Now, inside the FOR loop, we can read the values and update the local min and max as needed. The final thing to do is to combine the local mins and maxes into a single total min and max. The potential problem here is that there is only one global min (and max) variable. If multiple threads try to change the value then they will create a race condition. In other words, the final value depends on the order of the writes. In fact, if you run the program multiple times, you can get different answers each time! The solution to this is to use a critical section: #pragma omp critical { // put code here to update gmax and gmin } The code inside the braces is executed by all the threads, but only by one thread at a time. We can compare the local min/max to the global min/max and update the global values if needed inside this section to avoid the issues mentioned. To see if your parallel version of this program is any faster, add some timing code. OpenMP includes a function to get the current time. Its prototype is: double omp_get_wtime( ). Put a call to this function before and after your parallel code, then print the difference, i.e. double start = omp_get_wtime(); // Do all the parallel stuff above right here… double end = omp_get_wtime(); std::cout << "The time was " << end-start << std::endl; Post Lab Questions

  1. What is the average time for twenty runs of the serial version of the code?
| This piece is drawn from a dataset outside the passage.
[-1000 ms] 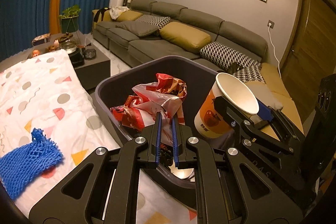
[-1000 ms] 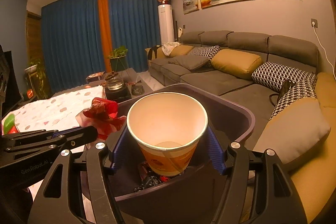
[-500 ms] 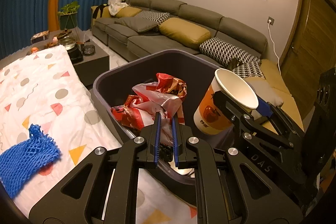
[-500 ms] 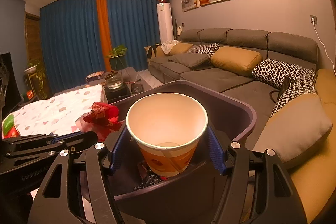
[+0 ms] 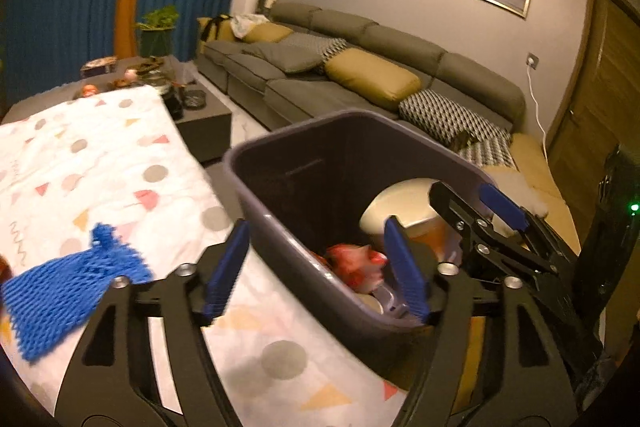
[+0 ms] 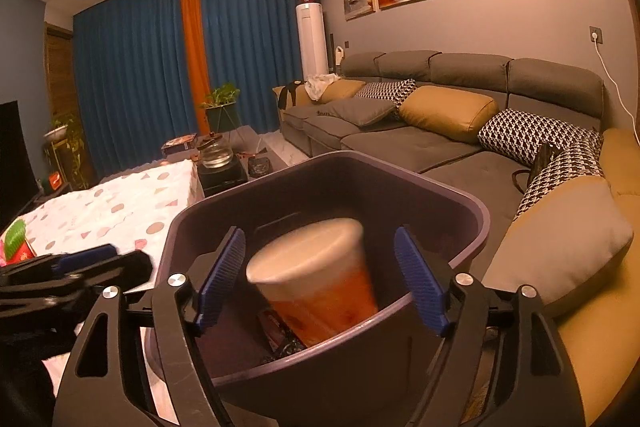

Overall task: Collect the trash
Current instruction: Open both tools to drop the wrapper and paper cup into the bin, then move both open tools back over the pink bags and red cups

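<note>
Paper cup (image 6: 316,275), blurred, low inside the dark bin (image 6: 460,211), between the pads of the right tool (image 6: 319,239) but pressed by neither. Just opened wide, this tool, and gripping nothing. Same for the left tool (image 5: 316,247): just spread wide apart, empty, with the near wall of the bin and a red wrapper (image 5: 354,263) seen through the gap. Wrapper lying down in the bin, close beside the cup. Probably the release step, nearly finished for these two pieces.

To do it well: hold both tools apart and steady above the bin until sure of the cup at rest, as likely to tip if brushed. Then lift up and back, clear of the rim, without hooking a finger under it; probably a light bin, easy to drag or turn over. Avoid crossing the two tools, close together here.

Next, look to the bench (image 5: 100,163) with the patterned cloth. Blue foam net (image 5: 68,295) lying there near the bin, apparently trash not yet collected. Approach from above and pinch in the middle; soft and springy by the look. Small green and red packet (image 6: 16,239) at the far left of the right wrist view, too unclear to name.
</note>
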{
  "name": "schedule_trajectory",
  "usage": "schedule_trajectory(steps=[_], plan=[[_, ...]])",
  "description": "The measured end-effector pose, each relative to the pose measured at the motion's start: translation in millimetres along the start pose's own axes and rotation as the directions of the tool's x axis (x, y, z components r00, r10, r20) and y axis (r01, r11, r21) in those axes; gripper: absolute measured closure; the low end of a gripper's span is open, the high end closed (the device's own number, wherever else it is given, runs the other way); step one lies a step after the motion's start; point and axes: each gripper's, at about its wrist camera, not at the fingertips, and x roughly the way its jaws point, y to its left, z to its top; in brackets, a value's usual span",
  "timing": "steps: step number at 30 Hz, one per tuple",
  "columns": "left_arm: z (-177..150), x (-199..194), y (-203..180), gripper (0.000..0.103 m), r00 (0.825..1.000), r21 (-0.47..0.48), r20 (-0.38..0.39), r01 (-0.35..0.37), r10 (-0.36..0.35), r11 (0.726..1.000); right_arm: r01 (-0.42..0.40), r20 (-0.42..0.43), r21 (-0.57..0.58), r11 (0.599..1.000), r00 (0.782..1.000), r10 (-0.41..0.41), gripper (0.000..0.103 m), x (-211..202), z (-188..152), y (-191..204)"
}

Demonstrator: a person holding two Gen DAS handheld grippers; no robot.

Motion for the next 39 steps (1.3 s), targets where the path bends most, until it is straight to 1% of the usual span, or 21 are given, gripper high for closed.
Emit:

  2. What is the average time for twenty runs of the parallel version of the code?
  3. Calculate the speedup of the parallel version. Is the parallel code significantly faster?
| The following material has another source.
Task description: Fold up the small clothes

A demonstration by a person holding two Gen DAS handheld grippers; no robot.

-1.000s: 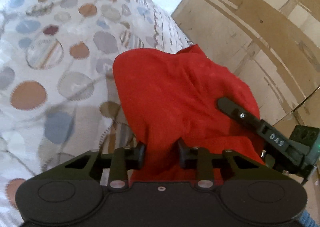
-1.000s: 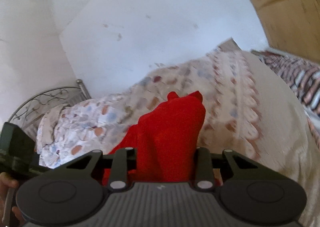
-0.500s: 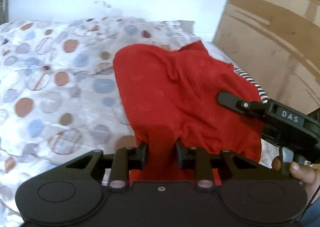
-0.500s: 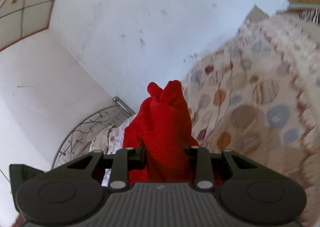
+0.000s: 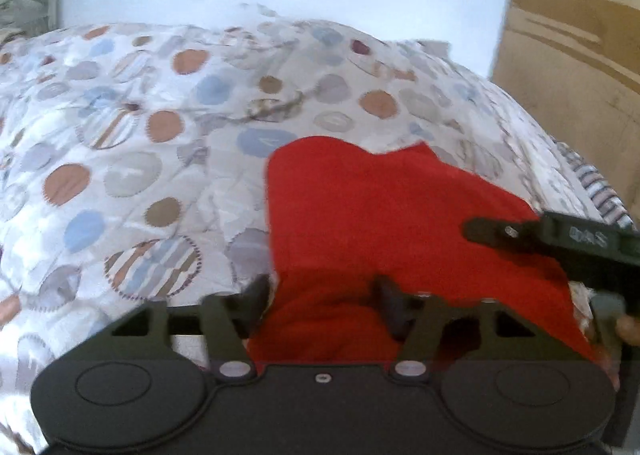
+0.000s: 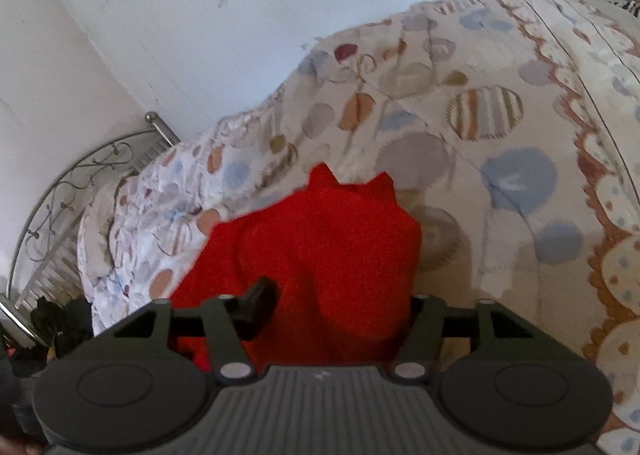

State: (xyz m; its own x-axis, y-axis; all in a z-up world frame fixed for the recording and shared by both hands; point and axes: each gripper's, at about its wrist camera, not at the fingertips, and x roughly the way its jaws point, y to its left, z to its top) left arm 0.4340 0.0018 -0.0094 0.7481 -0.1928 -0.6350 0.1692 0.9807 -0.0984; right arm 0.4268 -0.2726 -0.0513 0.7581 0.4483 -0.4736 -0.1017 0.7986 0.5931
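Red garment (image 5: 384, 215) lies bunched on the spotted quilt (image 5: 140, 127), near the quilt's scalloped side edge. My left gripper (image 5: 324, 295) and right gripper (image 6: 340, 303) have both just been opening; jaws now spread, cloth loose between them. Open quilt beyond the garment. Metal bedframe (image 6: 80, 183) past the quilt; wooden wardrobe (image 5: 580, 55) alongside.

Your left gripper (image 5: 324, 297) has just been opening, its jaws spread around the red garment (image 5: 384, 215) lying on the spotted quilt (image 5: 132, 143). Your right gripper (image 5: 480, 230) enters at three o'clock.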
  4. The Methodology section above described how you decompose the summation routine to parallelize it. Obviously, OpenMP did all the work for you. How many elements of the array do you think OpenMP assigned to each processor? Hint: have your code print the number of threads in the computation (the function omp_get_thread_num() returns the number of threads). Turn In Submit a file called README, as a text file, that has the post lab questions and the answers to those questions. Also include your source code.